From the material below, copy every line in which the word "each" occurs.
++++++++++
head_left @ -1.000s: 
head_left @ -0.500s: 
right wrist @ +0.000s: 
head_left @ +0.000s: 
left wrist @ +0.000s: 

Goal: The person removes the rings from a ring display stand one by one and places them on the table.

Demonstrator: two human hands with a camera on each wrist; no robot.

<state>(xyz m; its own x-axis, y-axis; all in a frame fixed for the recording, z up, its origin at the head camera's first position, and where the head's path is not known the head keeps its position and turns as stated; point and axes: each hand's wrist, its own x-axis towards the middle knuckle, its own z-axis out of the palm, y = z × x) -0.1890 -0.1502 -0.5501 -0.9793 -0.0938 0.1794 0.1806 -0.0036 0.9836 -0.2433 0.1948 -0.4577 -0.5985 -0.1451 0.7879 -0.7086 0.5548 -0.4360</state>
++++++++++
- [Expected answer]
Demonstrator: two human hands with a camera on each wrist; no robot.
<state>(xyz m; its own x-axis, y-axis; all in a frame fixed for the recording, z up, its origin at the head camera's first position, and where the head's path is not known the head keeps its position and turns as stated; point and axes: each hand's wrist, its own x-axis towards the middle knuckle, its own z-axis out of the palm, y = z × x) -0.1890 -0.1502 -0.5501 -0.9793 -0.0938 0.1794 0.1806 -0.0036 0.9836 -0.2433 0.1948 -0.4577 -0.5985 -0.1451 0.7879 -0.7086 0.5548 -0.4360</state>

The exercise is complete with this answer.